Pictures in the entries below are excluded; copy only the lines from the one containing "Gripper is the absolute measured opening" to the one containing "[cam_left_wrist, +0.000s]", both included.

--

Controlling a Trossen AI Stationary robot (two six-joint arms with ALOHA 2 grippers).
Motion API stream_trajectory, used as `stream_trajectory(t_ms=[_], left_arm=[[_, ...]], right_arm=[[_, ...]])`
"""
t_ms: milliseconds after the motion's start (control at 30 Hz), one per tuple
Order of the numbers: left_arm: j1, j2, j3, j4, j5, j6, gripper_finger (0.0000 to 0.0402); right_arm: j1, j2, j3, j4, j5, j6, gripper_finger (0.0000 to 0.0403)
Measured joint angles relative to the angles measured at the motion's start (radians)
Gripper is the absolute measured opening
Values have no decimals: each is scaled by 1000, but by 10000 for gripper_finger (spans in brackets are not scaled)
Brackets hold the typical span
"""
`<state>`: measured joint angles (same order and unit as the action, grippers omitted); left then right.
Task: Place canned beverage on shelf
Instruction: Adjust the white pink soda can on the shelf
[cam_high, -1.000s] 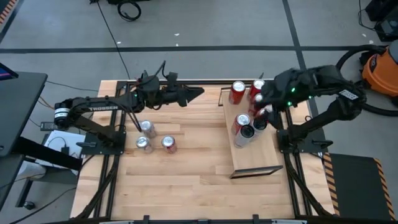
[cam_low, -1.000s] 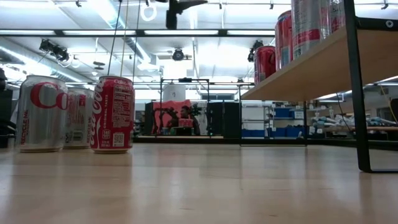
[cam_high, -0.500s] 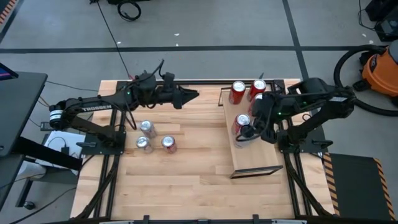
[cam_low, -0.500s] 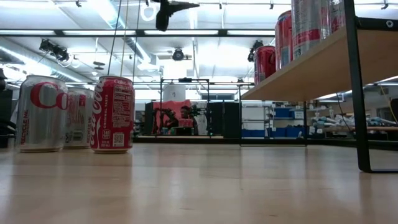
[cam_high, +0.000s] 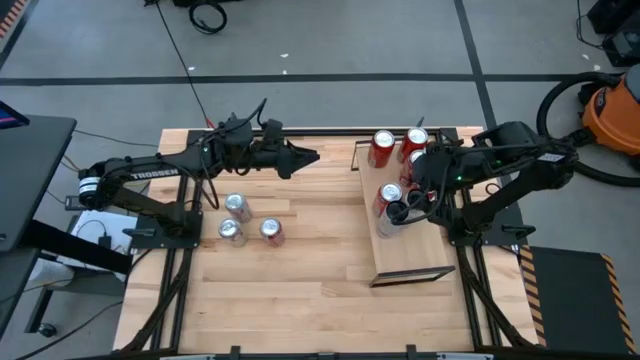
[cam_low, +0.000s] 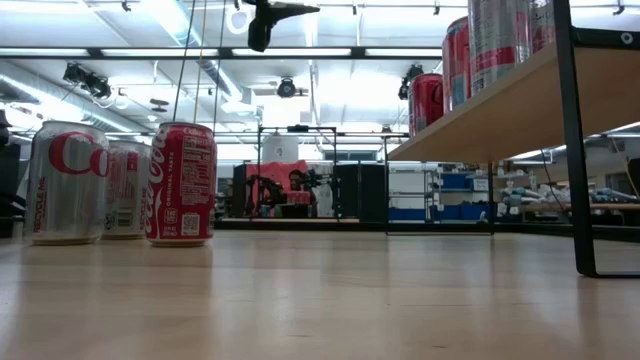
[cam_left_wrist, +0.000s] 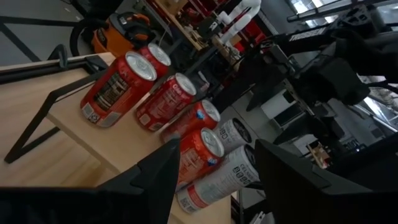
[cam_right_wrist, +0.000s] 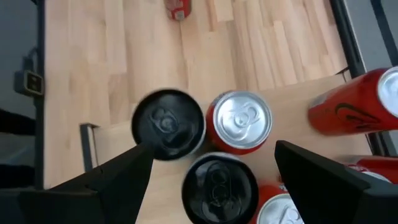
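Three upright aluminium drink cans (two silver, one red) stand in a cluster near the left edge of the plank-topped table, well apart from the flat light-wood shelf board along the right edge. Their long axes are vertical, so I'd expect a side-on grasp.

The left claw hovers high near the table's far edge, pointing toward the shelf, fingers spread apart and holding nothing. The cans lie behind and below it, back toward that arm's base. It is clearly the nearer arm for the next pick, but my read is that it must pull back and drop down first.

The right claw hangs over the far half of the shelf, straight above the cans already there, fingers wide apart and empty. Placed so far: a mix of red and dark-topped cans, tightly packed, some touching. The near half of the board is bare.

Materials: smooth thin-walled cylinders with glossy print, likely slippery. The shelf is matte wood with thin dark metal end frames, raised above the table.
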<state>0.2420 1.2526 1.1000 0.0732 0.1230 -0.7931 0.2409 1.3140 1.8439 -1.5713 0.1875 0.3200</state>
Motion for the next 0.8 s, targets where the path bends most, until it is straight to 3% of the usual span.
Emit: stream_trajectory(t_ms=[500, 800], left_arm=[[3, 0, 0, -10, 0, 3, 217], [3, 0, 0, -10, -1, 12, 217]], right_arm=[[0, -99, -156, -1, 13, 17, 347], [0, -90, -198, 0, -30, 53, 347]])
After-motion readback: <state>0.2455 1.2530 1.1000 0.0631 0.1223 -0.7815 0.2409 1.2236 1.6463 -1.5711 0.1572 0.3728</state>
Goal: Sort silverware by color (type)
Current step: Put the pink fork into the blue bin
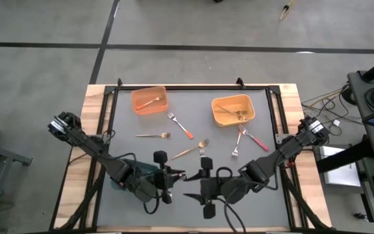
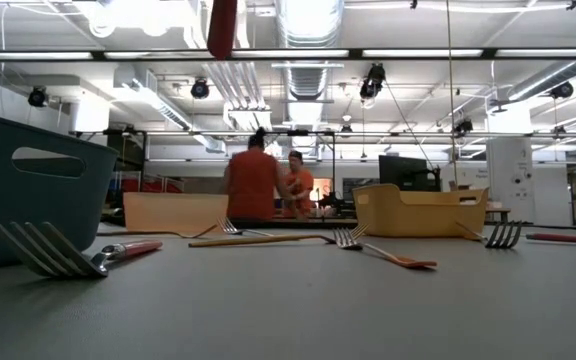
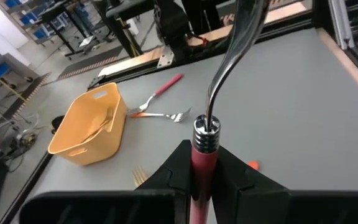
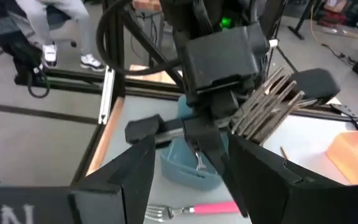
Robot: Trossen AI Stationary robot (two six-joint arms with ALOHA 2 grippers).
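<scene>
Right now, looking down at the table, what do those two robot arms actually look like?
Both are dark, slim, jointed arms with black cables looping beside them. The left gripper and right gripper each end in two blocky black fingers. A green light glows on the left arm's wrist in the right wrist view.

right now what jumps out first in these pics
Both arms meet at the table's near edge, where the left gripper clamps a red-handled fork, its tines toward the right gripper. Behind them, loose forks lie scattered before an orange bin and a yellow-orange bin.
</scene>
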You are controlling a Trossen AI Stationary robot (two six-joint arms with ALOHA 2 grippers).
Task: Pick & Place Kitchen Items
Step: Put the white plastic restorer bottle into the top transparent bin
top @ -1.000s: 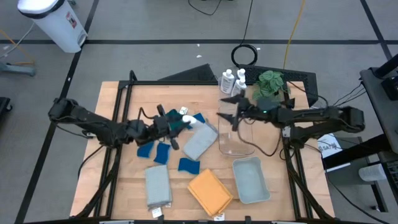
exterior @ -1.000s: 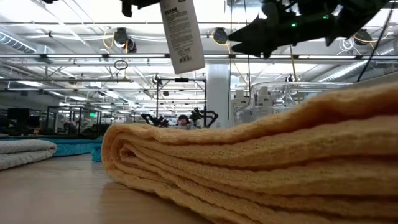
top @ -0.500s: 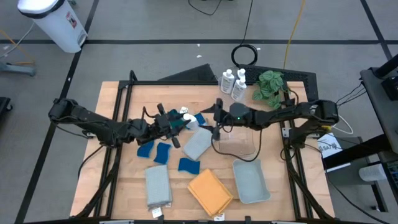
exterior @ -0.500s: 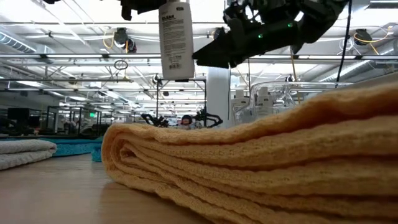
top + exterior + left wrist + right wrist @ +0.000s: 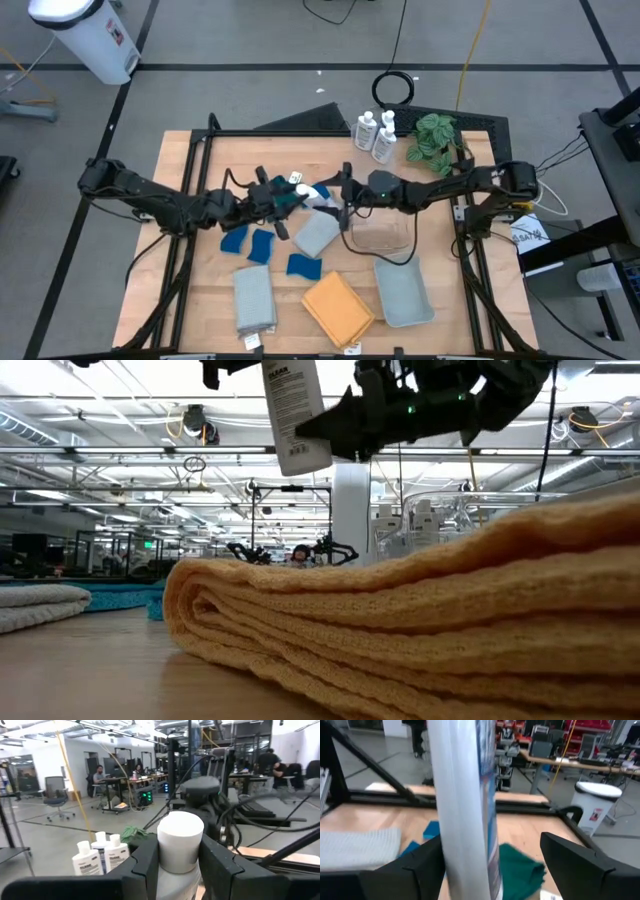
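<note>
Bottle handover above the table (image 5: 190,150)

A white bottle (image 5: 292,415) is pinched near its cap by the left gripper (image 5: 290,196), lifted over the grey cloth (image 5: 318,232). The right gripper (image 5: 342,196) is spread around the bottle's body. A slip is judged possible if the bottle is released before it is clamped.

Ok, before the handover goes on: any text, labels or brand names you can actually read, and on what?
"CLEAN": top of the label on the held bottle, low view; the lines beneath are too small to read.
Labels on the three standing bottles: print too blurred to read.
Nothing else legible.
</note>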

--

> **Exercise output**
Gripper is the absolute measured opening
Values have no decimals: each is scaled by 1000, but by 10000 for gripper_finger (spans in brackets are not scaled)
Brackets hold the typical span
"""
`<state>`: measured joint angles (same order and unit as the action, grippers omitted); left then right.
Task: Place canned beverage on shelf
Instruction: Adjust the white pink soda can on the shelf
[cam_high, -1.000s] 
[cam_low, -1.000s] 
[cam_high, -0.500s] 
[cam_low, -0.500s] 
[cam_high, +0.000s] 
[cam_low, +0.000s] 
[cam_left_wrist, +0.000s] 

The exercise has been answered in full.